There he is. Wobbling at the edge of the cliff.

I draw in a breath. I need to be patient just as much as he needs to step up.

“You’re not a fuck-up, Reese,” I say. “You even learned something. The music—it helped? That means you tried and you found something that works when it’s just you and Violet. And, when I checked on her, she was fine—but that doesn’t mean that this little bender situation can happen again.”

“I know that.”

There’s a fragility in Reese that has me wanting to comfort him more. But I don’t know if we’re there yet, especially since I still haven’t finished processing everything that happened before I left to look after my mother.

I push the feelings down.

“Just… get some rest today.

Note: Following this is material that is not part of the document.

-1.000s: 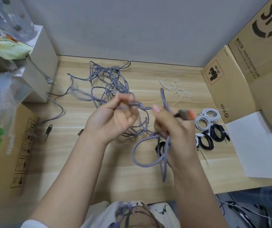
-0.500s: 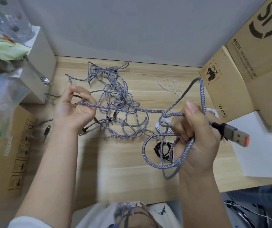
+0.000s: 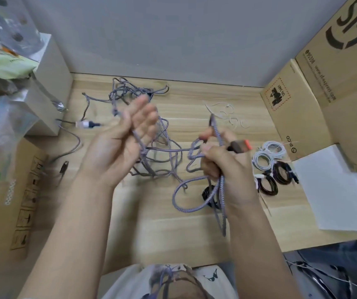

I’ll finish cleaning up and things will be back to normal.”

* * *

After my conversation with Reese, there’s a shift in him. He doesn’t drink the entire week after—which, while a low bar to clear, is miles better compared to what he was doing when he came back from the Detroit game. He even takes more time to care for Violet when he’s home.

But we don’t talk.

I mean, yeah, he says things to me in passing, but while we reconciled with his behavior while I was gone, I don't think that we reconciled us.

Which mostly just leaves me with questions. Should I just give up? Do I put myself back in the “professional relationship only” box?

“Oh, Violet, your dad is such a pain in my ass.”

The little girl doesn’t stir in her bassinet. I heard offhand in passing from Paula that she had been a spitfire while I was gone. But now, she sleeps for me just like she ought to. “Snug as a bug in a rug,” as my mom would say. I shake my head. These growing pains with Reese are keeping him from really learning about what a little miracle he has.

Buzz… buzz… buzz…

My phone lights up with Quinn’s picture. I hiss guiltily. Shit, I haven’t talked to her in ages. Hadn’t even updated her about Mom’s latest episode.

I push the bad feeling away as I answer. “Hey, Q-Tip,” I chirp. “What’s up?”

“Too much and somehow not enough.”

Quinn’s voice is distant. That makes me sit up a little straighter. Something is wrong.

“What’s going on?” I ask. “You know you can tell me anything.”